Ten percentage points sounds fairly innocuous or small in some sense, though this was highly
significant. But if you consider that for the number of African-American scientists
that applied to NIH, if you look at a comparable number of equally -- of control white scientists,
the African-American scientists were getting 55 percent of the awards expected for the
white scientists. So that 10 percentage point difference translated into a huge likelihood
of success difference. Some suggested explanations in that paper were the possibility of bias
in peer review, and a cumulative disadvantage that could be experienced by African-American
scientists based on differences in education, and other forms of bias over the course of
their careers.
NIH was extremely -- felt that this issue was extremely important. This was important
because NIH believes that it should be -- represent fairness for all groups. And the level of
this difference got the attention of Francis Collins and Larry Tabak, the director and
deputy director of NIH, to the extent that they immediately formed a set of internal
committees, raised this issue to the level of the advisory committee to the director
of NIH, asked that immediate action be taken, but also that both CSR and other groups at
NIH get to the bottom of what was the cause of this discrepancy or this disparity.
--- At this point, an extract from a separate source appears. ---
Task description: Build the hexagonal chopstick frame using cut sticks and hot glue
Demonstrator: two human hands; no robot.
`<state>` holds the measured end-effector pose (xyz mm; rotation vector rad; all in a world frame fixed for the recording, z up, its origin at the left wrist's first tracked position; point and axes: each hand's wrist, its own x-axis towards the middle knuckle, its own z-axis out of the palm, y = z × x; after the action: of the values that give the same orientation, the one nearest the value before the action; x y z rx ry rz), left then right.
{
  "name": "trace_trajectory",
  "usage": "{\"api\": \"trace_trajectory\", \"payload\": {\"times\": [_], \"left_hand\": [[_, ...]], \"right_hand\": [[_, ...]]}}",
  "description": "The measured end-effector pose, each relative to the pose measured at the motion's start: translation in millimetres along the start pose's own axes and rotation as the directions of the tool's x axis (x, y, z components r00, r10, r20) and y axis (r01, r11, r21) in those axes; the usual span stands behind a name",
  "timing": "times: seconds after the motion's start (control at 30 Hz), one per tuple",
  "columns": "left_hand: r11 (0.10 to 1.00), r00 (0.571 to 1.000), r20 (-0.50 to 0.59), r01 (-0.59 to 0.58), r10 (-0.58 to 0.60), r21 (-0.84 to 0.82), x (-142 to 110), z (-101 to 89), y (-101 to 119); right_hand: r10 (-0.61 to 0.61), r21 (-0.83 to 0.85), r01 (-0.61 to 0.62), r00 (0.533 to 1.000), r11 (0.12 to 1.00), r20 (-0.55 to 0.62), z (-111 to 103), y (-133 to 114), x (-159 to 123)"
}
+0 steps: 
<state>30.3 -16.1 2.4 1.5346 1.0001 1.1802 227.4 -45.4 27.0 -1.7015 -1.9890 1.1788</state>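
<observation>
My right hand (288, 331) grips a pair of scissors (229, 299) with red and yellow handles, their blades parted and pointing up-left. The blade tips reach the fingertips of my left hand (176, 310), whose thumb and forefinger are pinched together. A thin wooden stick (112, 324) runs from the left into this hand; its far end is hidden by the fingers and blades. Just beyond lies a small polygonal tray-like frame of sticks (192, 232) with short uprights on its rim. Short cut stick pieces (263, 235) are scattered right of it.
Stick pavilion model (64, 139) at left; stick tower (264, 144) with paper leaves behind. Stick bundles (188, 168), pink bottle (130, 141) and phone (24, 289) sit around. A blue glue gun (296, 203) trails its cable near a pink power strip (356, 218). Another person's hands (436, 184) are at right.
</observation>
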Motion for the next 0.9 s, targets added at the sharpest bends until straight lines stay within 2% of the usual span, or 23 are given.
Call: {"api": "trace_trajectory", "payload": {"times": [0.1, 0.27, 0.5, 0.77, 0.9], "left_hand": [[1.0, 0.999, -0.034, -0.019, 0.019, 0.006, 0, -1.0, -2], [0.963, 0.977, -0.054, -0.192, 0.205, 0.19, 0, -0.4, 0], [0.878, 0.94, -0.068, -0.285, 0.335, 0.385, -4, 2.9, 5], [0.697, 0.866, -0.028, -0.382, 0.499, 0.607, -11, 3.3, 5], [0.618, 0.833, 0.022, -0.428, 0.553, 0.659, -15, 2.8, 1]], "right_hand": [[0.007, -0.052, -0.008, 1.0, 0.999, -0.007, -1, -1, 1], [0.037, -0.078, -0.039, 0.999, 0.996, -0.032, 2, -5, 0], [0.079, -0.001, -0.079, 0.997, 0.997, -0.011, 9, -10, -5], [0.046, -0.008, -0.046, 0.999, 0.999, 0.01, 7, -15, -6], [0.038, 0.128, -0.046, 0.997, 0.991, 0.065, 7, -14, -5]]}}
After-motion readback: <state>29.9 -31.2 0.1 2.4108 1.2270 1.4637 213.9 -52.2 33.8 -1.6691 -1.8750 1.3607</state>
So a peer review subcommittee was set up. By the way, we accept that this -- whatever
is going on happens before award decisions are made. The impact score for applications
entirely determines the award rate. So we accept that if there's any problem in the
NIH system, it must be occurring within the peer review system. It remains possible that
there is a difference in the applications coming in.
The advisory committee asked that a peer review subcommittee be set up. That's been done.
I'm a co-chair of that committee. It asked that we provide more information for applicants
to have non-discussed as their outcome. African Americans have a much -- have many more applications
not discussed than other scientists. That's been done.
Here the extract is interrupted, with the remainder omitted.